Francisons, bon sang !
La préparation d’une série de conférences sur la Russie soviétique m’a amené à constater les disparités dans les sources francophones quant à l’orthographe de certains noms russes.
Certains d’entre eux sont francisés, comme Lénine, qui prend l’accent aigu. Pour d’autres, comme Grigory Ordjonikidze, on omet l’accent aigu, pourtant plus précis, bien que l’on voie de temps à autre Ordjonikidzé. Autre personnage du régime bolchévique, Nikolaï Iejov, parfois écrit Iéjov.
Prenons ce dernier cas. Le prénom est bien translittéré : Nikolaï est le juste reflet de la prononciation russe; le A et le I sont deux lettres distinctes qui se prononcent aïe et non è. Pourtant, le nom de famille Iéjov reçoit souvent un E, que l’on pourrait prononcer comme un E, un É ou un È. Imprécision agaçante.
J’ai déjà discuté de Saint-Pétersbourg, appelée Petrograd (sans accent), avant de devenir Leningrad, toujours sans accent. Illogisme manifeste d’autant plus qu’on a francisé Lénine en le coiffant d’un accent aigu.
Soit dit en passant, l’ancienne capitale impériale est située sur la Neva, qui devrait s’écrire Néva. Francisons ! Bon sang !
Dans un autre article, j’ai parlé des finales en I allongé, que l’on symbolise en français par un Y… Enfin pas toujours. Le flottement le plus évident touche Lev Bronstein, connu sous le nom de Léon Trotsky… du moins chez certains auteurs, car le compagnon de Lénine voit son nom simplifié en Trotski, notamment dans le Larousse.
On observe la même omission pour le maréchal Toukhatchevski.
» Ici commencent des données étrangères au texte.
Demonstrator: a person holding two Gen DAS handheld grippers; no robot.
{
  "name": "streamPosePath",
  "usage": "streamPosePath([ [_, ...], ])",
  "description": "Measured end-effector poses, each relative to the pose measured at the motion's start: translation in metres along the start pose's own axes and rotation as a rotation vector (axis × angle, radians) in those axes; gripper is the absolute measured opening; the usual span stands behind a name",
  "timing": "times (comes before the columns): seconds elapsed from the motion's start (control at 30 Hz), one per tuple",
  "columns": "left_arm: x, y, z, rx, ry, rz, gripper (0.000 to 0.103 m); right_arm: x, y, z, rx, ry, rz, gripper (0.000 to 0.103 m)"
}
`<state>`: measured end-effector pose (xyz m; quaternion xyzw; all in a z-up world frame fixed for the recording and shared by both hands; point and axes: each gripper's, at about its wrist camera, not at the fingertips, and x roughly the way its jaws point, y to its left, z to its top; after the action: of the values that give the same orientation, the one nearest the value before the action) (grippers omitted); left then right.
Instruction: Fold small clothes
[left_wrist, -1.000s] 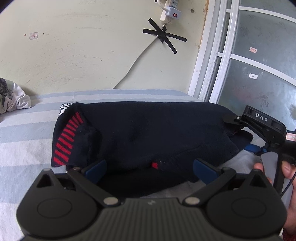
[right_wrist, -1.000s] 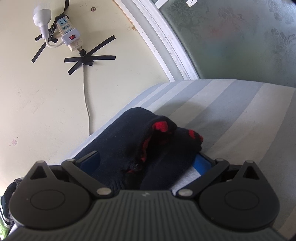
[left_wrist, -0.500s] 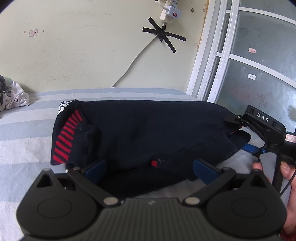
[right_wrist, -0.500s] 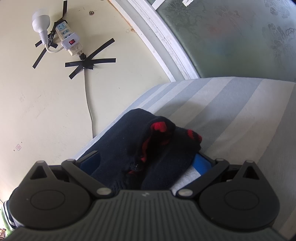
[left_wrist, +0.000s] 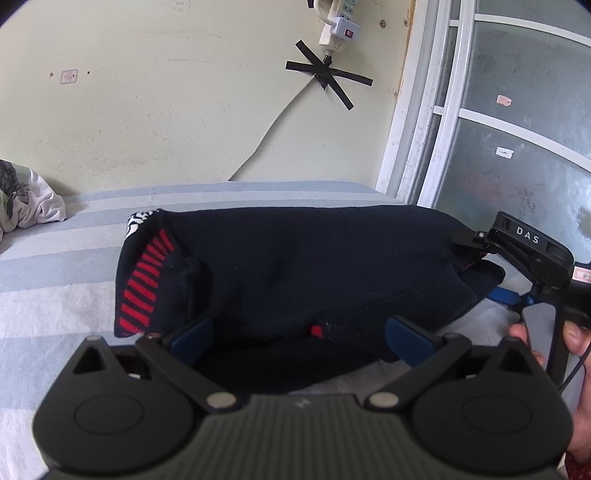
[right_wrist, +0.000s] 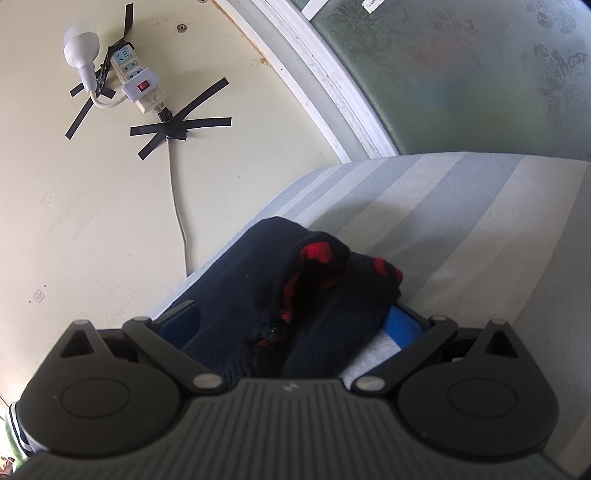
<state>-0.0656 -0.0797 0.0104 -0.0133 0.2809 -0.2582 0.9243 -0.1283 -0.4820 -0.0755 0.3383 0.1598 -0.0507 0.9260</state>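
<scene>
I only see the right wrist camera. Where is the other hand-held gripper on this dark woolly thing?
Observer: The left hand-held gripper is at the long near edge of the dark garment. Its jaws are open, one on either side of that edge.
Operator: What's at the end I can't see?
Observer: That end has a red-striped band, with a bit of white pattern just above it.
Operator: Is anything else on the bed?
Observer: A crumpled white cloth lies on the striped bed by the wall, apart from the garment.
</scene>
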Motion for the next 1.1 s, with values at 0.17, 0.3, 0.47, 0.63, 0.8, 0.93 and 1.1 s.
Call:
streamPosePath([
  [0.17,0.003,-0.002,0.001,0.005,0.012,0.033,0.103,0.0,-0.001,0.001,0.003,0.001,0.003,0.103],
  [0.3,0.004,-0.002,0.002,0.007,0.018,0.048,0.103,-0.003,-0.002,0.002,0.016,0.018,0.005,0.103],
  [0.47,-0.014,0.003,0.006,-0.02,-0.05,-0.007,0.102,-0.009,-0.011,0.01,0.049,0.078,0.041,0.099],
  [0.63,-0.016,0.017,0.04,-0.095,-0.051,-0.112,0.092,-0.006,-0.036,0.031,0.119,0.12,0.069,0.081],
  [0.8,0.031,0.02,0.068,-0.159,0.083,-0.226,0.069,0.002,-0.044,0.037,0.153,0.157,0.103,0.078],
  [0.93,0.084,0.015,0.066,-0.196,0.227,-0.201,0.045,0.019,-0.022,0.037,0.046,0.18,0.103,0.057],
  [1.1,0.086,0.013,0.063,-0.194,0.219,-0.162,0.041,0.032,-0.002,0.048,0.079,0.231,0.189,0.022],
])
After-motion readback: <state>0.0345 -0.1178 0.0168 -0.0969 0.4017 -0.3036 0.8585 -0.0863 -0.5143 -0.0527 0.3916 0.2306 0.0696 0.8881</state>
Comme pour Trotsky, son nom russe comporte I allongé en finale : Тухачевский. On devrait donc écrire Toukhatchevsky. Ce que font d’ailleurs les anglophones : Tukhachevsky.
De fait, les noms russes comportant cette finale en I allongé devraient s’écrire avec le Y en français. On aurait donc Dostoïevsky et non Dostoïevski.
Bolchevik
Les communistes radicaux de Russie étaient appelés les bolcheviks. Cette graphie choc, rude comme un coup de canon en 1812… Un peu à l’écart du français, elle a mis du temps à être francisée… jusqu’à un certain point. On a vu apparaitre bolchevique, toujours sans accent. La réforme orthographique de 1990, conspuée par bien des traditionnalistes, nous a donné bolchévique et bolchévisme. Mais une simple consultation des ouvrages et des textes en ligne sur cette idéologie montre clairement que l’usage reste fluctuant, quelque cent ans après la Révolution russe.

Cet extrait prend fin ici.